NOTE: About datagrams, quoted from Wikipedia:

The term datagram is often considered synonymous to packet but there are some nuances. The term datagram is generally reserved for packets of an unreliable service, which cannot notify the sender if delivery fails, while the term packet applies to any packet, reliable or not. Datagrams are the IP packets that provide a quick and unreliable service like UDP, and all IP packets are datagrams; however, at the TCP layer, what is termed a TCP segment is the sometimes necessary IP fragmentation of a datagram, but those are referred to as "packets".

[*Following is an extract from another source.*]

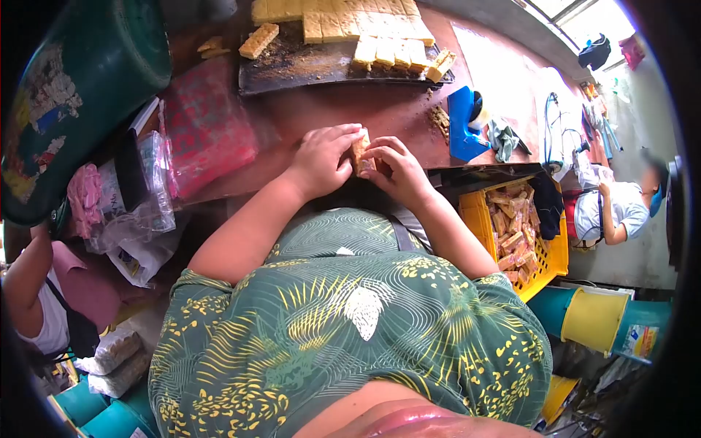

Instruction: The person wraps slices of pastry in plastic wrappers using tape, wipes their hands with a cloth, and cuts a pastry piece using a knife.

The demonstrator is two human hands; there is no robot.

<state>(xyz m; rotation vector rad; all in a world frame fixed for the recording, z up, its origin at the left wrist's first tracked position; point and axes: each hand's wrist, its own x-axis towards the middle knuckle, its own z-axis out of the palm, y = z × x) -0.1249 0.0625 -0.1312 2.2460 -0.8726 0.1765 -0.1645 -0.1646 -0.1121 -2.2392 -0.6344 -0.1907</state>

SAR - memory consumption statistics, RAM & Swap

command: sar -r -f sar-stats_2018-02-24_2018-02-26.file command: sar -S -f sar-stats_2018-02-24_2018-02-26.file

sar-stats-memusage

Observation period: 24.-26.02.2018

NOTE: Average values are not visible in the attached picture!

Field Description Average
Left column Record time
kbmemfree Amount of free memory available in kilobytes. 87631 KB (~ 87 MB)
kbmemused Amount,of,used,memory in kilobytes. This does not take into account memory used by the kernel itself. 928 457 KB (~ 928 MB)
%memused Percentage of used memory. 91.38 %
kbbuffers Amount of memory used as buffers by the kernel in kilobytes. 77 746 KB (~ 77 MB)
kbcached Amount of memory used to cache data by the kernel in kilobytes. 644 777 KB (~ 644 MB)
kbcommit Amount of memory in kilobytes needed for current workload. This is an estimate of how much RAM/swap is needed to guarantee that there never is out of memory. 470 619 KB (~ 470 MB)
%commit Percentage of memory needed for current workload in relation to the total amount of memory (RAM+swap).,This number may be greater than 100% because the,kernel,usually overcommits memory. 46.32 %
kbactive Amount of active memory in kilobytes (memory that has been used more recently and usually not reclaimed unless absolutely necessary). 468 703 KB (~ 468 MB)
kbinact Amount of inactive memory in kilobytes (memory which has been less recently used. It is more eligible to be reclaimed for other purposes). 301 098 KB (~ 301 MB)
kbdirty Amount of memory in kilobytes waiting to get written back to the disk. 254 KB (0.254 MB)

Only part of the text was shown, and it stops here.